## Problem requirements:
Pictures stay out of this copy, which runs from the first line of the material through the line containing "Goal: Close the".

- Opening Delimiter -

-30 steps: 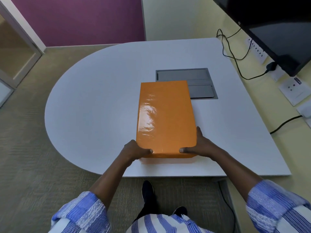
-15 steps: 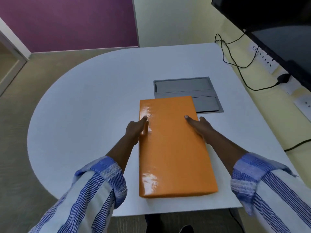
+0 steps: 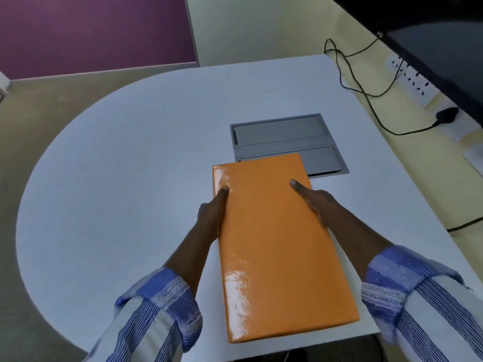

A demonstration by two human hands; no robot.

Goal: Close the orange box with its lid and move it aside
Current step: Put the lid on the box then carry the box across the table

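Note:
The glossy orange box [image 3: 274,246] lies lengthwise on the white table [image 3: 130,178], its lid on top and covering it fully. My left hand [image 3: 213,214] clasps its left long side, thumb resting on the lid. Along the right long side lies my right hand [image 3: 312,202], thumb on the lid and fingers down the edge. Both hands hold the box near its far half. The near end of the box reaches the table's front edge.
A grey flap panel [image 3: 285,142] is set into the table just beyond the box. Black cables [image 3: 366,92] and a power strip [image 3: 413,82] run along the yellow wall at right, under a dark screen [image 3: 431,35]. Carpet lies to the left.
My hands slid from the box's near end to its sides farther up and now grip both long edges. The view has shifted closer over the box.

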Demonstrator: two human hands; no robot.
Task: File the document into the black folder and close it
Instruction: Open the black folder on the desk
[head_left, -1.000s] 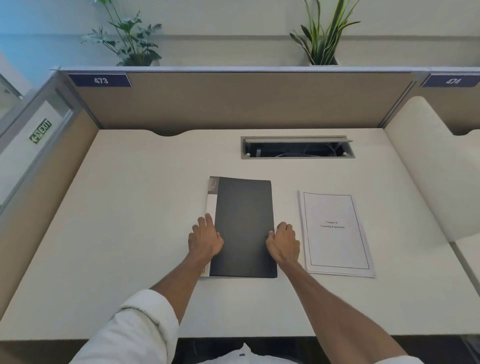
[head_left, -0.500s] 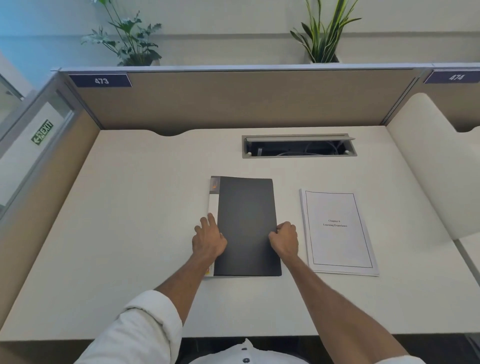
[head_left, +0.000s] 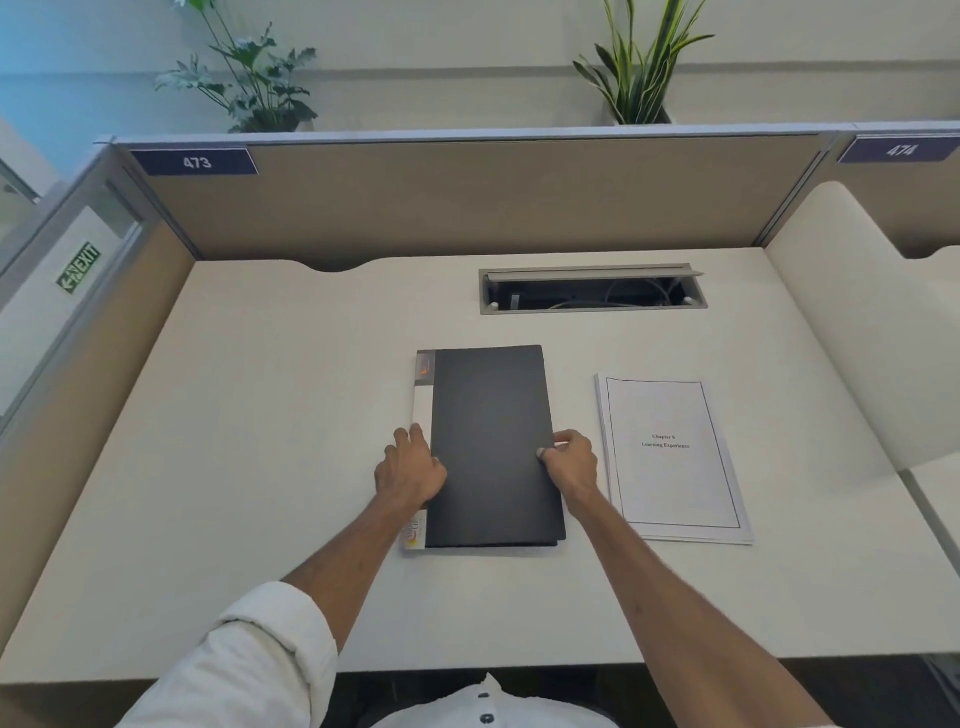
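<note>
Cubicle desk (head_left: 260, 467) | right hand (head_left: 571, 465) now pinching matte black plastic folder (head_left: 493, 447) cover edge, 3 o'clock | left hand (head_left: 410, 470) flat on spine | opening next; white stapled paper document (head_left: 675, 457) unfiled

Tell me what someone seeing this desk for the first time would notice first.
Probably the black folder lying shut in the middle of the white desk, with the left hand resting on its spine side and the right hand pinching its right edge. Just to its right lies the document, a white stapled stack with a bordered title page, apart from the folder. Behind them, an open cable tray is set into the desk.
</note>
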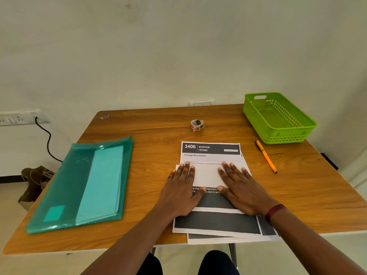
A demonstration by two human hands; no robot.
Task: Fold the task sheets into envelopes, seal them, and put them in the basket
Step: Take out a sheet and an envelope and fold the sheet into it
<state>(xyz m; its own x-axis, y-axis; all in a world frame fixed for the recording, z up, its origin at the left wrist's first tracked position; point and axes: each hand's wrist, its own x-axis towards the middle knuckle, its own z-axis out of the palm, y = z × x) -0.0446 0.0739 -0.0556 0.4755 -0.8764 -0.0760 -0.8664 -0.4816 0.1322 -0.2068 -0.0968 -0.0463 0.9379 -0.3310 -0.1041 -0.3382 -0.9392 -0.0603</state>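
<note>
Where the fold is being set, the left hand (179,192) and right hand (241,190) are laid flat, fingers spread, gripping nothing, on the top task sheet (210,155), whose lower part is turned up over its middle, presumably to press the crease. Spare sheets (228,238) lie beneath. Sticker roll (197,125) and green basket (278,118), apparently empty, are kept within reach on the desk (151,124).

A wooden desk (151,135) carries a teal folder (65,187) at left, stacked sheets (210,155) in the middle, a tape roll (197,125), an orange pen (266,156) and a green basket (278,118) at far right
</note>
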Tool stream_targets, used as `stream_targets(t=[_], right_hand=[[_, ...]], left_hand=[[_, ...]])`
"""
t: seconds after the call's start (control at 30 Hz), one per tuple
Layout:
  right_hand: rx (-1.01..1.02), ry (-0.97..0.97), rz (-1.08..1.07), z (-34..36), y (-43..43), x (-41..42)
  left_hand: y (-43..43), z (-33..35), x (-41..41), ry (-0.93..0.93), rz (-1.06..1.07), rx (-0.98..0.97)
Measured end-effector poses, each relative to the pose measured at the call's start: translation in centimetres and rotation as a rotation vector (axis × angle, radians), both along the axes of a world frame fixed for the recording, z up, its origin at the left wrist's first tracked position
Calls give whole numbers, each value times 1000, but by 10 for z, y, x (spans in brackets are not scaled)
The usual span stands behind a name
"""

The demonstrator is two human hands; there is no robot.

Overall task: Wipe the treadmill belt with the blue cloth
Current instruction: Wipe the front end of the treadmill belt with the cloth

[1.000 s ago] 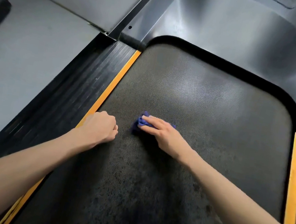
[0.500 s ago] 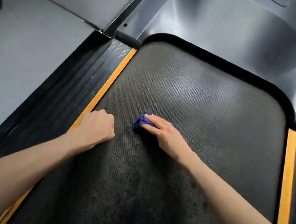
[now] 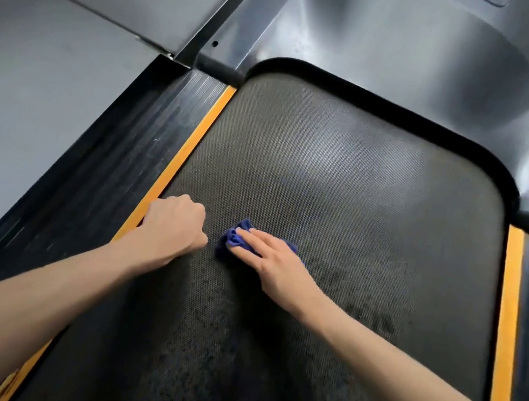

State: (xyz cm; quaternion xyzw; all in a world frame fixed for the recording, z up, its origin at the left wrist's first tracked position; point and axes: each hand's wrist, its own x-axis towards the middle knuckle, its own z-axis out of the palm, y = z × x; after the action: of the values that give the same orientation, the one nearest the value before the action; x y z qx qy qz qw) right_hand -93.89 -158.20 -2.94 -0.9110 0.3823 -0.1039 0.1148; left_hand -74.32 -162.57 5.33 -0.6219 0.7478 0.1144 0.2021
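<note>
The dark textured treadmill belt [image 3: 345, 185] fills the middle of the view. A small bunched blue cloth [image 3: 231, 238] lies on its left half. My right hand [image 3: 275, 266] presses flat on the cloth with straight fingers, covering most of it. My left hand [image 3: 176, 226] is a closed fist resting on the belt by the left yellow stripe, just left of the cloth, holding nothing.
Yellow stripes [image 3: 183, 159] and ribbed black side rails [image 3: 106, 161] border the belt on both sides. The grey motor cover [image 3: 402, 45] curves around the belt's far end. Grey floor [image 3: 24, 86] lies to the left.
The right hand and cloth have stayed at much the same spot on the belt. My left fist stays beside the yellow stripe. The view has shifted slightly.
</note>
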Motion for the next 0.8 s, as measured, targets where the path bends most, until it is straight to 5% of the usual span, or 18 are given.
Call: stream_targets(t=[0.07, 0.2, 0.3, 0.5, 0.6, 0.8], right_hand=[[-32, 61, -11, 2, -25, -9], [-21, 56, -481, 15, -100, -21], [88, 38, -631, 25, -114, -12], [-4, -1, -267, -2, -15, 32], [-72, 12, -259, -3, -30, 1], [28, -80, -974, 1, -61, -141]], left_hand=[[1, 0, 0, -7, 3, 8], [2, -1, 4, 14, 23, 12], [1, 0, 6, 3, 48, 26], [-3, 4, -6, -56, -22, 1], [-4, 6, -9, -55, -97, -71], [-9, -11, -32, 96, -351, -140]])
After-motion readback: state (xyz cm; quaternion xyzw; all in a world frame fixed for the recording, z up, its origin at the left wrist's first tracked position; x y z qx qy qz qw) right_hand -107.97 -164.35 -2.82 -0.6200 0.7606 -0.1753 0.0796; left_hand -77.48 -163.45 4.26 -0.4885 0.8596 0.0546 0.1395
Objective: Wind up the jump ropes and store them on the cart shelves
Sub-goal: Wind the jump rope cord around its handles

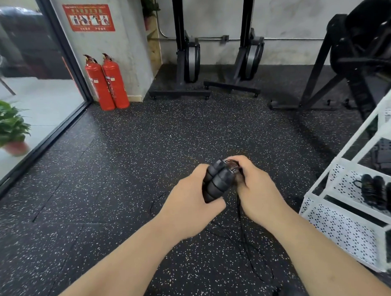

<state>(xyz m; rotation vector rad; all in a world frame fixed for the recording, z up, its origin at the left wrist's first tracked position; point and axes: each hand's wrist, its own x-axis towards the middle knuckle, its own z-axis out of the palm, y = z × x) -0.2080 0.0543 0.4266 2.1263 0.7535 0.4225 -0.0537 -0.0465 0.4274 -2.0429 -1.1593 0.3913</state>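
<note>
Winding looks barely begun: the left hand (188, 200) curls round both handles (219, 182), held together near centre, while the right hand (253, 183) pinches the cord (242, 233) at their far ends. Most of the cord hangs slack to the floor (146, 146). Next it needs looping round the handles, then stowing on the cart (342, 223) at right.

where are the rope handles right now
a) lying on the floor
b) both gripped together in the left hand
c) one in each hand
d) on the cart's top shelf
b: the left hand grips both handles side by side, while the right hand holds the cord at their top end.
</note>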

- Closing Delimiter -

## Answer section:
-30 steps: 
-15 steps: 
+0 steps: 

A demonstration by two human hands; no robot.

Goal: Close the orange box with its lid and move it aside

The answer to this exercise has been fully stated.